The story of Nigeria’s cybersecurity bill is a long and tortured one. Some sort of protection for online dealings was first mooted in 2004. The first attempt, in 2005, failed to make it through legislation. Another bill was presented to lawmakers in 2008 and met with the same fate. By the turn of the decade, there were so many varying versions circulating that the government decided to make a fresh, “harmonized” cybersecurity law. It is presently being hammered into shape by the Nigerian Ministry of Justice.
The new bill deals with spam, identity theft, unauthorized access, malicious code, and plenty else besides. For Nigerians, it cannot be passed and enforced soon enough. In its absence, Nigeria’s internet is something of a virtual free-for-all, with the result that Nigerians find themselves shunned by Western businesses and services suspicious of their motives.

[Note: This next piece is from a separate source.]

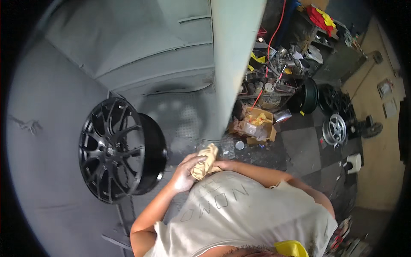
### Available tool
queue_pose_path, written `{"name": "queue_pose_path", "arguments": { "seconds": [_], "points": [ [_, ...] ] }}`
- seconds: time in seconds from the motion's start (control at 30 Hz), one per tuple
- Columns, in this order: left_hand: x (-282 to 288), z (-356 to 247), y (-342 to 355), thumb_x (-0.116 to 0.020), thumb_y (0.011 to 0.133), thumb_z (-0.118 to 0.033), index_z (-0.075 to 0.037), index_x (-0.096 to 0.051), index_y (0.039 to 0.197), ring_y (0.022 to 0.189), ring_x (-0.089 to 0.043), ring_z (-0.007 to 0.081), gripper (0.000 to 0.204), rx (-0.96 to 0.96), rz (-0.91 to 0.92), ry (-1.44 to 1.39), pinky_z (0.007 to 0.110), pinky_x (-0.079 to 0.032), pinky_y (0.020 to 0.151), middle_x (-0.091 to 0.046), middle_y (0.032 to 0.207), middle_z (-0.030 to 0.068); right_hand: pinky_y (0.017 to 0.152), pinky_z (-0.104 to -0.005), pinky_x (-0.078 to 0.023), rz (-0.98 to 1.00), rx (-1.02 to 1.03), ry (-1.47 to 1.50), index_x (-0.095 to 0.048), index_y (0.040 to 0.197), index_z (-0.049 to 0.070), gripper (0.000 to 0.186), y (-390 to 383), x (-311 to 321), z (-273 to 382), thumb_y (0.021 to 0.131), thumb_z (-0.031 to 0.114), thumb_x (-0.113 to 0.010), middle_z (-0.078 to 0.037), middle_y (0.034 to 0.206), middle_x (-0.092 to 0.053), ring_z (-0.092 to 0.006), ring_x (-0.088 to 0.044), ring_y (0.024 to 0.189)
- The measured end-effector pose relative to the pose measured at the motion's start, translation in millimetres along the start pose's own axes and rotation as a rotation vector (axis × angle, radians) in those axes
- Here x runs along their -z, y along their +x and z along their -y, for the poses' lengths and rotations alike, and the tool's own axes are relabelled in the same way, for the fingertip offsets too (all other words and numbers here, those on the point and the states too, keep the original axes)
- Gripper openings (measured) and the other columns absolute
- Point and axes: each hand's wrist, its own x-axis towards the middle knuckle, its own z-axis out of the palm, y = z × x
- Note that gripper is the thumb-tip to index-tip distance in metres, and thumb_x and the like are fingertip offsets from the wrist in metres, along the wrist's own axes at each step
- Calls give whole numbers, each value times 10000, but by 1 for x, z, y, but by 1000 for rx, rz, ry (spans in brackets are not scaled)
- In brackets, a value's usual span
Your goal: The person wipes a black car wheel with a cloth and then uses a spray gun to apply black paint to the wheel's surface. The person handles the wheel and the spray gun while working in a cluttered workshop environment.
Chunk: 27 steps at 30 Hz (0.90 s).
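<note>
Head view, dark-lettered white shirt point(261, 210), crumpled tan wad point(206, 161) in left hand point(184, 174)

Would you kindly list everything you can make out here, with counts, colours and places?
Wad: one, tan, centre
Large wheel: one, black, left
Panel: one, pale grey, upper centre
Cord: one, red, upper right
Clutter: too jumbled to count, mixed colours, upper right
Box: one, brown, right of centre
Disc: one, pale, near the box
Dark wheels: at least two, right
Silver wheel: one, silver, right
Tub: one, white, far right
Shirt: one, off-white, lower centre
Left hand: one, bare, around the wad
Right hand: one, bare, beside the wad, partly hidden
</note>
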Motion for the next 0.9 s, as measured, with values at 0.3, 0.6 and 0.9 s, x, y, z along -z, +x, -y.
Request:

Despite the enthusiasm among Nigeria’s tech community for the bill to finally become law, its effectiveness is up for question. One of the topics is covers is online fraud, popularly called 419 scams. Yet this is one crime that is already illegal and has been so for more over a century. Indeed, it takes its name from the article of the Nigerian criminal code dealing with fraud. That set of laws has its foundations in the 19th century. The crime is also covered by the a 1995 act. That doesn’t seem to have stopped all those Nigerian princes from sending emails offering to share their fortunes with the rest of the world.